Provided material below:

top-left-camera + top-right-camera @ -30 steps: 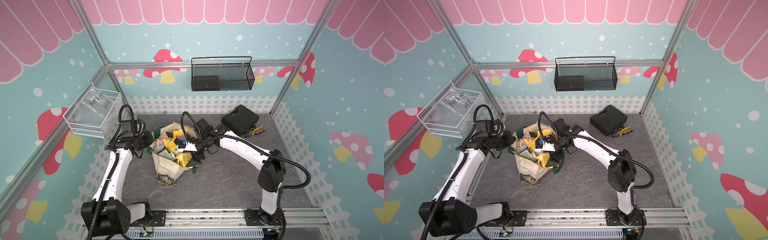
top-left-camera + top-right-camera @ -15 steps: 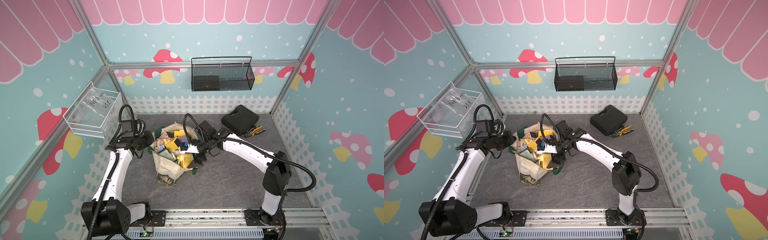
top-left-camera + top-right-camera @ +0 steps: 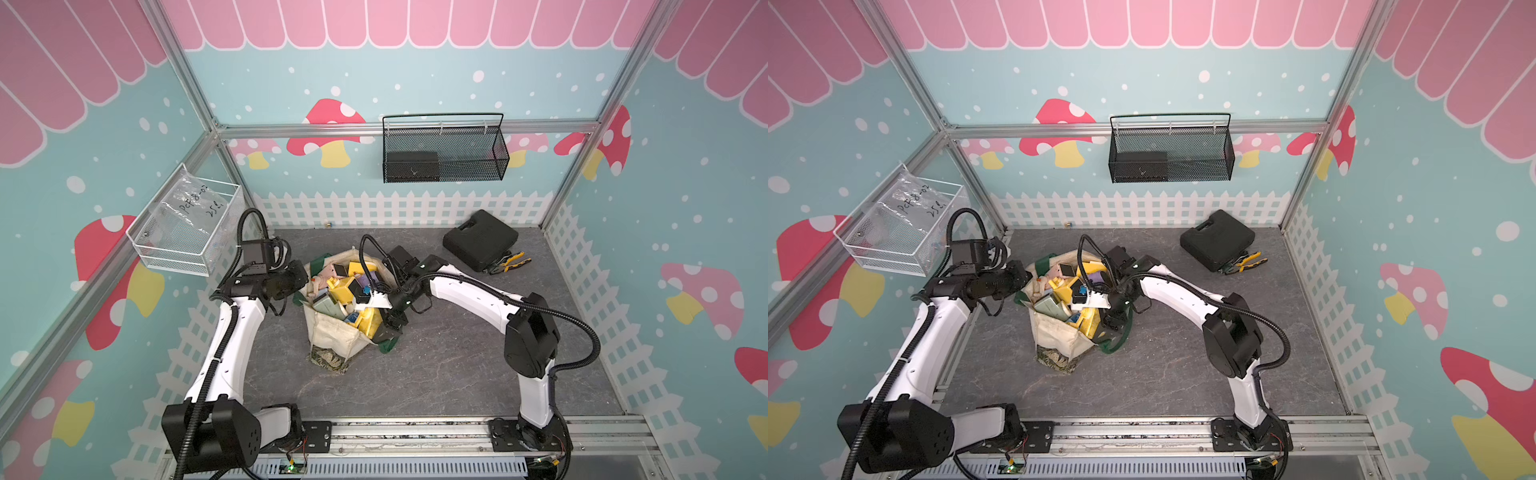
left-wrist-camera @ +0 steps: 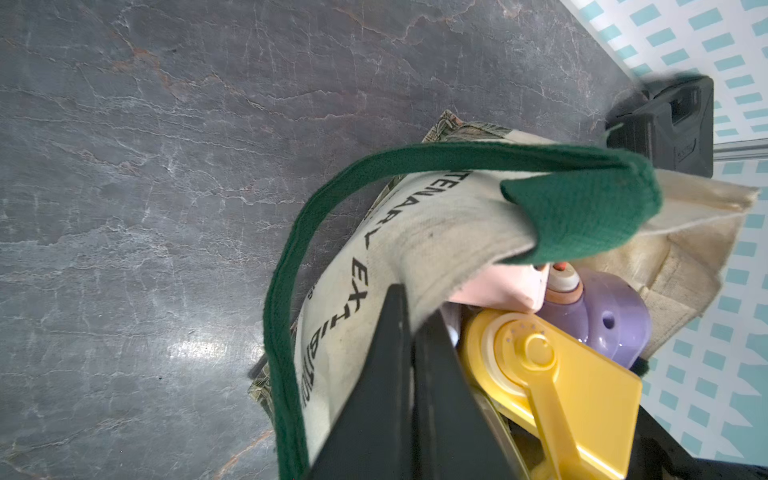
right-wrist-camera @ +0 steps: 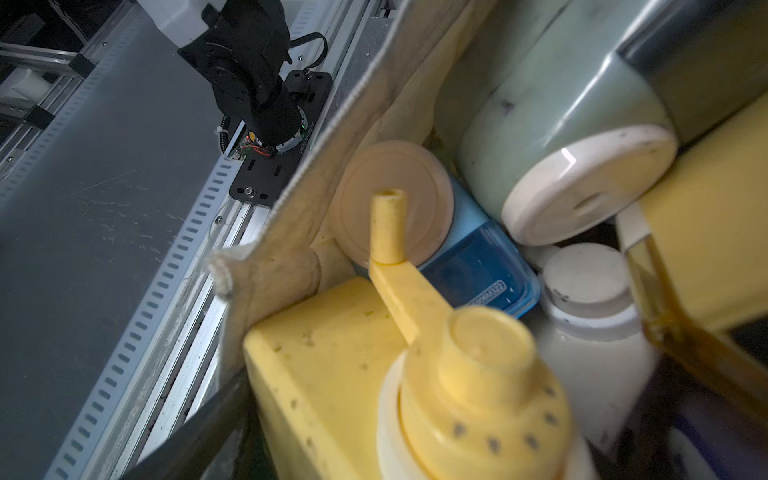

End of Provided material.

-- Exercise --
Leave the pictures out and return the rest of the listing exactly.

-- Exercise response --
top-left-camera + top-right-camera @ -30 steps: 
top-left-camera + top-right-camera @ -15 steps: 
top-left-camera + top-right-camera @ +0 steps: 
left-wrist-camera @ +0 steps: 
right-wrist-camera @ +0 steps: 

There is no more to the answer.